2014 was, for the most part, an uninspiring time for this pastime
The GamerGate hate movement represented a new low point for
cultural circles primarily interested in gaming. I am loathe to use the word
"gamer": one because it homogenises the diverse range of people that
love them some video games, and secondly, as a few commentators have pointed
out, the gamer is a dying breed. A dying, irrelevant group of dipshits thrashing
about and moaning about "ethics in journalism" whilst attacking women
developers and critics almost exclusively.

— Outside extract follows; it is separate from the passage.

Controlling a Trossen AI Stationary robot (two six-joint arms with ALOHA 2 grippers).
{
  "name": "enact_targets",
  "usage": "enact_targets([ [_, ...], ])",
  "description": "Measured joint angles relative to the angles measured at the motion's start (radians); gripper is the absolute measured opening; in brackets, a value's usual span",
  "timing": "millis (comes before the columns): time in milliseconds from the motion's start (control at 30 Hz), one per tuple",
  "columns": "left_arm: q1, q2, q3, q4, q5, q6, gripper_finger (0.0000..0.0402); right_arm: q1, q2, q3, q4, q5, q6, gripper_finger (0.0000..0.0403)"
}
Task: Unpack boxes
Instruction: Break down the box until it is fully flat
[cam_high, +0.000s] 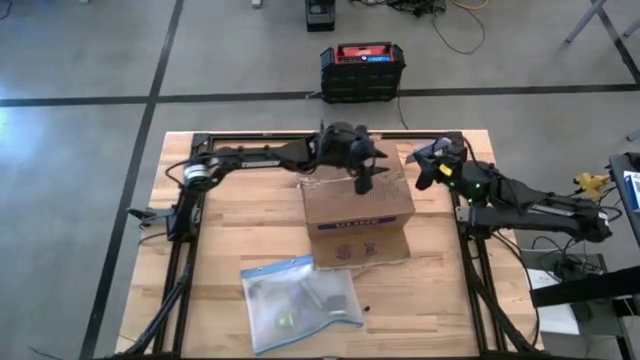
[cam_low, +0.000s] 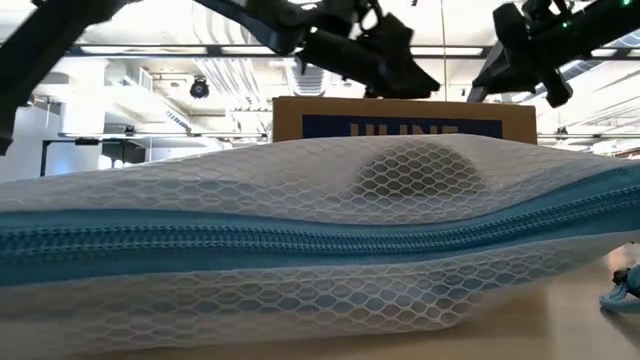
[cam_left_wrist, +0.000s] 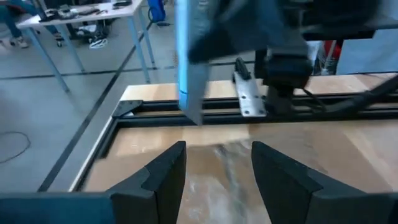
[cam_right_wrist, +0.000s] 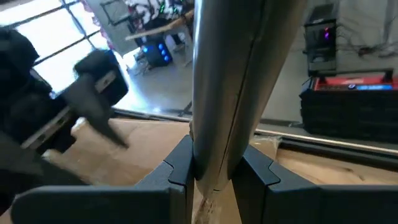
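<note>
The brown cardboard box (cam_high: 358, 212) stands on its bottom in the middle of the table, its blue label (cam_low: 400, 128) facing the near edge. My left gripper (cam_left_wrist: 217, 152) hovers open over the far part of the box's taped top (cam_high: 362, 183), with nothing between its fingers. My right gripper (cam_right_wrist: 214, 160) is off the box's far right corner (cam_high: 428, 170) and is shut on a long grey tool (cam_right_wrist: 227, 74). In the left wrist view the tool (cam_left_wrist: 189, 68) shows a blue edge. My right gripper pinches the grey tool near one end (cam_right_wrist: 214, 173) between its two fingers. The rest of the tool sticks out well past the fingertips. It is held in the air, clear of the table and the box.
A clear, blue-edged zip pouch (cam_high: 300, 302) lies near the table's front edge and fills the low view (cam_low: 300, 230). A black crate with a red top (cam_high: 362, 68) stands on the floor beyond the far edge. A black frame rail (cam_left_wrist: 186, 109) runs around the table.
</note>
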Motion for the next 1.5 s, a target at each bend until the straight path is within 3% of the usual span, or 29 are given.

I tried engaging with those that responded to my GamerGate
related tweets. They argued there was some good at the heart of this torrent of
hate speech, but when they inevitably and passive-aggressively responded with
ad hominem attacks, I had the privilege of using Twitter's block button, and not
having to worry about having my details spread all over the interwebs. Being a
white man, it seems, is an incredibly effective means of dodging misogyny,
racism, and horrifying personal attacks.
This year I attended PAX and had the great pleasure of meeting
people I'd interacted with via Twitter and other forums, and the response was
unanimous: GamerGate is something that we were all ashamed of. Something that
we all wished would go away. Quickly.
Still, I can't nominate GamerGate as the most disappointing game
of 2014. Sure, it was the most disappointing aspect of gaming culture that
crawled out of some shit-infested tunnel this year, but that's not the point of
2014 will go down as the year of the re-release. With new
hardware, publishers are showing their courage by taking as few risks as
possible. Any half decent game that came out in the last two years is sure to
be fingered for a fresh coat of paint. A couple of weeks ago it was DmC: Devil May Cry, a
few months ago it was Sleeping Dogs, at the dawn of the new generation of
consoles it was Tomb Raider. If you're looking for innovation and the unknown,
you'd best read a book.
I'm part of the problem. I'm a sucker for nostalgia, for games
that I enjoyed as recently as September last year. I bought Grand Theft Auto V
again. I bought Sleeping Dogs: Definitive Edition. I'm encouraging this
bullshit through my own silly purchasing habits.
That being said, the most disappointing game of 2014 played on feelings of nostalgia,
but it wasn't a rerelease, or a reboot. It was a sequel. A sequel to a game my
wife and I played religiously.
The most disappointing game of 2014 was Mario Golf: World Tour.
Under the ZZZZZs
The last instalment in the series that we played was Mario Golf:
Toadstool Tour on the GameCube. Its course design went from whimsical to just
plain fiendish. Some holes would require you to smash the ball from tiny
platform to tiny platform. You needed to use boost to reach far away, and spin
to stop the ball on a dime. Expert play didn't take strokes off your game, it
allowed you to make par. It was hilariously difficult, and one of the best
sports games I've ever played.
Mario Golf: World Tour's course design by comparison is so
uninspired that even looking at the game's icon on my 3DS menu is enough to put
me to sleep. The visuals are technically proficient, but gone are the seemingly
impossible assemblages of surfaces that inspired hours of practice.
World Tour is clean and soulless. It speaks volumes to me that I
couldn't stick with it for more than a few hours. Carly and I invested months
into its predecessor, and we still fondly recall its cruelty and question why
we traded it in to afford a Wii. I'm not taking the piss.